This content originally appeared on DEV Community and was authored by Ayush Kumar
Introduction
Data serves as the vital essence of any organization. Whether you’re dealing with sensitive customer information, or financial records, safeguarding your data is non-negotiable.
Many organizations face challenges such as:
- How do you protect the data if you don’t know where it is?
- What level of protection is needed?—because some datasets require more protection than others.
Azure Synapse Analytics offers powerful features to help you achieve this, ensuring confidentiality, integrity, and availability.
In this blog, we’ll explore the Data Encryption capabilities integrated into Azure Synapse Analytics, discussing encryption techniques for data at rest and in transit, as well as approaches for detecting and categorizing sensitive data in your Synapse workspace.
What is Data Discovery and Classification?
Imagine your company that have massive amounts of information stored in their databases. But some of columns needs extra protection – like Social Security numbers or financial records. Manually finding this sensitive data is a time-consuming nightmare.
Here’s the good news: there’s a better way! Azure Synapse offers a feature called Data Discovery that automates this process.
How does Data Discovery work?
Think of Data Discovery as a super-powered scanner. It automatically goes through every row and column of your data lake or databases, looking for patterns that might indicate sensitive information. Just like a smart assistant, it can identify potentially sensitive data and classify those columns for you.

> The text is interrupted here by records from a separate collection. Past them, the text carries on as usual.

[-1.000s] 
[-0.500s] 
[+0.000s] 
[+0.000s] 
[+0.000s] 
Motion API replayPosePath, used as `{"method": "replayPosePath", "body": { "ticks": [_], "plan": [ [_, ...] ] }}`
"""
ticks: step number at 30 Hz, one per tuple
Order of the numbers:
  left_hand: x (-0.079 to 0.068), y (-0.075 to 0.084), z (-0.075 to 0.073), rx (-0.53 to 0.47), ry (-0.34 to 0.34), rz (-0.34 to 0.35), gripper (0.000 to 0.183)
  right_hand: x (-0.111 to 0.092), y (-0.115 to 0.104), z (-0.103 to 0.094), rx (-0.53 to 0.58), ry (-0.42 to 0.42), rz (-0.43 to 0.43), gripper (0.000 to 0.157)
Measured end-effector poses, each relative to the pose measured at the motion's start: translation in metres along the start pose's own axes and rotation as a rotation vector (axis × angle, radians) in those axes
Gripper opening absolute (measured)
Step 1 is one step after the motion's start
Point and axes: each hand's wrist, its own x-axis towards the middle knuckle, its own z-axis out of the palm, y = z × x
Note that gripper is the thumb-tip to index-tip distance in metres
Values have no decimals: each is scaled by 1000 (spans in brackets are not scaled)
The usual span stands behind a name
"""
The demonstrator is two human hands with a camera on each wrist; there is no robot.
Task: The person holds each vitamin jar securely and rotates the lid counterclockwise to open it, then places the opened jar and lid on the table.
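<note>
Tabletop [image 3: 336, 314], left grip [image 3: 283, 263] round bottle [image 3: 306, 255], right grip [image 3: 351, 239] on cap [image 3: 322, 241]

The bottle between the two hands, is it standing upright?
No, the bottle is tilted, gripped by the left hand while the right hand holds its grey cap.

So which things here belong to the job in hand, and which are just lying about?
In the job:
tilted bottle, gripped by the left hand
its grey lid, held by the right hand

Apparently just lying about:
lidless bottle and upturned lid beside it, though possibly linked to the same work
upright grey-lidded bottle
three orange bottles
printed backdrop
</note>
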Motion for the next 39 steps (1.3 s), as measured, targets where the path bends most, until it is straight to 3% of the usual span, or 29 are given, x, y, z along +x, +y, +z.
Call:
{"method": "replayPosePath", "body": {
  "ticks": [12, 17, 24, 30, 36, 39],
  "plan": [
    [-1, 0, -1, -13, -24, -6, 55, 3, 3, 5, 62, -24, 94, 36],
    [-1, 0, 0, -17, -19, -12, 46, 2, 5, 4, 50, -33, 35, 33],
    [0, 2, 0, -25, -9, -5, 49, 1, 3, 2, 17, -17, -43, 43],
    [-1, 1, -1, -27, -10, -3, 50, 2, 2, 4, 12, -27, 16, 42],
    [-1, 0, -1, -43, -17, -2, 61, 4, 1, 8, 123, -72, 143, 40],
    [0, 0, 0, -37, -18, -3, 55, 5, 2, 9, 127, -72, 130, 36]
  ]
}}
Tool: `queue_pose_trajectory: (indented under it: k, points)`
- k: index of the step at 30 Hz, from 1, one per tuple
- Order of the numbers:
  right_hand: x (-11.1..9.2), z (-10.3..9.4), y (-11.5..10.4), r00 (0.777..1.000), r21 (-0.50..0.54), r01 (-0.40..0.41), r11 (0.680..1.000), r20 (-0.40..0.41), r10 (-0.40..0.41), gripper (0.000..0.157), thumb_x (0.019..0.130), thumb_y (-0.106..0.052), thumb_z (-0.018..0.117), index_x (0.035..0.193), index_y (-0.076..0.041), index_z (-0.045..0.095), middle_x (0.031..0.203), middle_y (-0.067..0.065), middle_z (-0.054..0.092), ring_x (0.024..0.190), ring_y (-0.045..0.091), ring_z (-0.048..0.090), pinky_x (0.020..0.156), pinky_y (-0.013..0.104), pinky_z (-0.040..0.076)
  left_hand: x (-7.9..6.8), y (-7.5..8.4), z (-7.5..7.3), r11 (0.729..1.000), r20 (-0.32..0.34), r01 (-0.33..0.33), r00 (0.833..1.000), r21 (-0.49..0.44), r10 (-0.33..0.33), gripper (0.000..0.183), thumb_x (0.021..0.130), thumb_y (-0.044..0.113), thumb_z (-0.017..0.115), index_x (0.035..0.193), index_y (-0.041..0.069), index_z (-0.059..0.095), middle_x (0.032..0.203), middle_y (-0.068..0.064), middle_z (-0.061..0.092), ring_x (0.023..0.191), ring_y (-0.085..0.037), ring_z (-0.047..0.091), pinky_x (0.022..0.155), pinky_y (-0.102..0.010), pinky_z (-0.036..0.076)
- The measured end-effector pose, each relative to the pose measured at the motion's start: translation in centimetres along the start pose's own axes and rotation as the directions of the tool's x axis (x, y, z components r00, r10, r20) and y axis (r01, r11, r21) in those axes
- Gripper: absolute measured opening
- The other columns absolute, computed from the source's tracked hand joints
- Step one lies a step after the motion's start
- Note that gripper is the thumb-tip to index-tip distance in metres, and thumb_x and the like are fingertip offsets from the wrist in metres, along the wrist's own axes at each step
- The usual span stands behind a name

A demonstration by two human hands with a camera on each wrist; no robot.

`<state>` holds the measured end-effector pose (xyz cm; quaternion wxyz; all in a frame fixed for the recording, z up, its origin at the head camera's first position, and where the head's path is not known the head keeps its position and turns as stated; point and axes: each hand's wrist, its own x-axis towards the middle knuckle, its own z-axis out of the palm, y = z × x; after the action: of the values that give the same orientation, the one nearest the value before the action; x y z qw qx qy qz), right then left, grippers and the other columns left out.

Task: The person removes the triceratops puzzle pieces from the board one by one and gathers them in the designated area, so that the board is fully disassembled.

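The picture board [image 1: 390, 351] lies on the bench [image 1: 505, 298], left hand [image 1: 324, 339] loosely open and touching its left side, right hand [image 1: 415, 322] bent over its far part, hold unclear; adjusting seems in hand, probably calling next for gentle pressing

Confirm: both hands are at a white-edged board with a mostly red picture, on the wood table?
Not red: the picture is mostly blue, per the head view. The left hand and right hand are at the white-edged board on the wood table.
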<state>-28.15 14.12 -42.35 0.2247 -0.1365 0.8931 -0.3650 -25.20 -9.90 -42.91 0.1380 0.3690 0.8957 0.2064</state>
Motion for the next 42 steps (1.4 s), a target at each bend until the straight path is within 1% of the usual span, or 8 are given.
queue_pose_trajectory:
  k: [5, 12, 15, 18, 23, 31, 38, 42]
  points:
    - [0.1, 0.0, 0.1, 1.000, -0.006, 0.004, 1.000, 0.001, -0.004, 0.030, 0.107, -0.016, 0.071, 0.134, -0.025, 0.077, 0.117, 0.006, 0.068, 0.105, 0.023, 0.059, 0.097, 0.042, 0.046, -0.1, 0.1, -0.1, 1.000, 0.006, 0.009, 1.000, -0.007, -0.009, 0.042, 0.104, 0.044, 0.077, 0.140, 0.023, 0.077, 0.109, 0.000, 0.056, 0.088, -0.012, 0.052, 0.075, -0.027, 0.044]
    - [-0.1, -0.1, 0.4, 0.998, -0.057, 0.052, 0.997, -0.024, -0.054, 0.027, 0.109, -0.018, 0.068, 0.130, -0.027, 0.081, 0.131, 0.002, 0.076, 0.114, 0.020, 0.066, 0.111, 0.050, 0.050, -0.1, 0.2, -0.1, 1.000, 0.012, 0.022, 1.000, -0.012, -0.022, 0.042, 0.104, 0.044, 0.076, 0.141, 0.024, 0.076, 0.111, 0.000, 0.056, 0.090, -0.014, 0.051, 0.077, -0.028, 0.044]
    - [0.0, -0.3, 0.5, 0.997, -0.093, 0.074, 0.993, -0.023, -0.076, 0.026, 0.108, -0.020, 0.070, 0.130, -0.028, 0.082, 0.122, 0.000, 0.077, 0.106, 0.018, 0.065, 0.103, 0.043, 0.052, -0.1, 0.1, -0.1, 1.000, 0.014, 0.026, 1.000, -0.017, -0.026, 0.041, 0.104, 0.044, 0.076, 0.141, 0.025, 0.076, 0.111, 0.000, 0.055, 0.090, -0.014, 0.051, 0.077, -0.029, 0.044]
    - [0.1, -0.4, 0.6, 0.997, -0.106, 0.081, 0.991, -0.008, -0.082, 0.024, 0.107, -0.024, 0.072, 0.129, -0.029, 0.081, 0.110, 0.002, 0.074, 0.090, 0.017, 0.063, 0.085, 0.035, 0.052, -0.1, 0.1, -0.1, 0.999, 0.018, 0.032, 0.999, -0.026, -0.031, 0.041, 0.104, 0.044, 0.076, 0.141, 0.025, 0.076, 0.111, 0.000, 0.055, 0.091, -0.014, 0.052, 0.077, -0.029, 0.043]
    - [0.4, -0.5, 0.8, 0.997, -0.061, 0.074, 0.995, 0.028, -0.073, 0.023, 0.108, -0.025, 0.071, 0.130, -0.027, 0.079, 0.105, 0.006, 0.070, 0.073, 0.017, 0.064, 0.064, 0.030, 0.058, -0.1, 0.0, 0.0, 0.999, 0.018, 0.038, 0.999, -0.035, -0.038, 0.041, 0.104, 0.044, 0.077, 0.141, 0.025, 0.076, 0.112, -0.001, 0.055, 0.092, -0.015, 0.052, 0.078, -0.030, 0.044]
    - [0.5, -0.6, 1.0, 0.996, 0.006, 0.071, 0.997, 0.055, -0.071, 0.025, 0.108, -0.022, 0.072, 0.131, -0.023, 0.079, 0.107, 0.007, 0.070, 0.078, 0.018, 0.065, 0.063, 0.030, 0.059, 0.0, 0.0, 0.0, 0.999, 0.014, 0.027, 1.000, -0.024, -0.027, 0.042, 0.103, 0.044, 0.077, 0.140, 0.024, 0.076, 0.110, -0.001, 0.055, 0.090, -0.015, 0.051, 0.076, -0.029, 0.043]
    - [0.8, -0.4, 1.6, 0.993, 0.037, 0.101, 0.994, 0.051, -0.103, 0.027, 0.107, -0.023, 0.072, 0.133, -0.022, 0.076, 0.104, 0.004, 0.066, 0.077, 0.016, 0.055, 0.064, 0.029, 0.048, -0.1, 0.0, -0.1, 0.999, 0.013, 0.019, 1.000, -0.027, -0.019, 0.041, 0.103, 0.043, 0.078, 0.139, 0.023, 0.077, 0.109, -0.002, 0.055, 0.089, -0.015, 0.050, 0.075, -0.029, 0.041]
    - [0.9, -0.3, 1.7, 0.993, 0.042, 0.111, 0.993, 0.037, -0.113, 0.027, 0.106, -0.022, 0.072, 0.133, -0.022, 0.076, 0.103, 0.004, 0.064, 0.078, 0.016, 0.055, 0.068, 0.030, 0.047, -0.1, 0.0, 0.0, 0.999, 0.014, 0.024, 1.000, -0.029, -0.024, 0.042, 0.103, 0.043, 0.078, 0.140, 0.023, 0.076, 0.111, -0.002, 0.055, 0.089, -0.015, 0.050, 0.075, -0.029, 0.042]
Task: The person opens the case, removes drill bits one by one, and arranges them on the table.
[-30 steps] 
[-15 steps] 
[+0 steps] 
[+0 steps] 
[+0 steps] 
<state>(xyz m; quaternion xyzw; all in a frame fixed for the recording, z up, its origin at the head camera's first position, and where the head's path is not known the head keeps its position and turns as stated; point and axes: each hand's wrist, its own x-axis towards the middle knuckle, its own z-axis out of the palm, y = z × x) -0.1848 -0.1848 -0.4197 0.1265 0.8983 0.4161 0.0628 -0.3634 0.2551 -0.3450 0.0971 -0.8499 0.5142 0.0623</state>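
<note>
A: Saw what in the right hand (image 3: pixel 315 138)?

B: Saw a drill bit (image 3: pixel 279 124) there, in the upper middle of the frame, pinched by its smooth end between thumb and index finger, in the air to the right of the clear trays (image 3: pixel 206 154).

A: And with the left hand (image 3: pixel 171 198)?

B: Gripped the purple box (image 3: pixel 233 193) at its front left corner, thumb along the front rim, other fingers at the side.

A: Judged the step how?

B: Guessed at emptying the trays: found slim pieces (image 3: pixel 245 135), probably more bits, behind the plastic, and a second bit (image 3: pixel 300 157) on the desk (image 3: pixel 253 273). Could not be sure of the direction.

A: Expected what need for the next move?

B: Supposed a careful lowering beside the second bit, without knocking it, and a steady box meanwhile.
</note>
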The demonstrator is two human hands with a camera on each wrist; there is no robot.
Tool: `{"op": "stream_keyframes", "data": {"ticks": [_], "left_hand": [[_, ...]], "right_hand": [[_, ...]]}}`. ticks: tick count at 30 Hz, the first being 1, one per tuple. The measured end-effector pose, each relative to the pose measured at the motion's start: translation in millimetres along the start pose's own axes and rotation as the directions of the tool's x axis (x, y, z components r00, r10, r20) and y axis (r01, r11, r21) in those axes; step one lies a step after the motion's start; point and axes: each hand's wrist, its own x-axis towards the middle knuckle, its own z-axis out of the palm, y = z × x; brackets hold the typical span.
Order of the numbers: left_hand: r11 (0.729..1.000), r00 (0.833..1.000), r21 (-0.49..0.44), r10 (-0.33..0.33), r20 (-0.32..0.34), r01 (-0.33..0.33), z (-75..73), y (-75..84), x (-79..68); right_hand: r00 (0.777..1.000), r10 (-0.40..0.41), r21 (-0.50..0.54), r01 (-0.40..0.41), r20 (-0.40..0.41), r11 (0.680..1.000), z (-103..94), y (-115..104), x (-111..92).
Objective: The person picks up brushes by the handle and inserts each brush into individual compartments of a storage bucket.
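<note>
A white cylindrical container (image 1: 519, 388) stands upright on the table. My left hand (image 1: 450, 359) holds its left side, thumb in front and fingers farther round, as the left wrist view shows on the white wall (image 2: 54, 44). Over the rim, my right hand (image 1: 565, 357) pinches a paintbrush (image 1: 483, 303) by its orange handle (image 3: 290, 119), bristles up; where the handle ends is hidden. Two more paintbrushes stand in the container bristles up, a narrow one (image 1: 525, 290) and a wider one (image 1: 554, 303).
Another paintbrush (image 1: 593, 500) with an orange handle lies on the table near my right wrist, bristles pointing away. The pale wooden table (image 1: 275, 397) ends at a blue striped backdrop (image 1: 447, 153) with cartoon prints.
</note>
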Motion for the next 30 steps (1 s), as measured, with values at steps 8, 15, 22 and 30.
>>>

Once the data discovery process is complete, it provides classification recommendations based on a predefined set of patterns, keywords, and rules. These recommendations can then be reviewed, and then Sensitivity-classification labels can be applied to the appropriate columns. This process is known as Classification.
What happen after classifying sensitivity labels on columns?
Sensitivity-classification labels is a new metadata attributes that have been added to the SQL Server database engine. So, after classifying sensitivity labels on columns, the organization can leverage these labels to:
- implement fine-grained access controls. Only authorized person with the necessary clearance can access sensitive data.
- masking the sensitive data when accessed by users who do not have the necessary permissions, allowing them to see only anonymized versions of the data.
- monitoring of access and modification activities on sensitive data (Auditing access to sensitive data). Any unusual or unauthorized activities can be flagged for investigation.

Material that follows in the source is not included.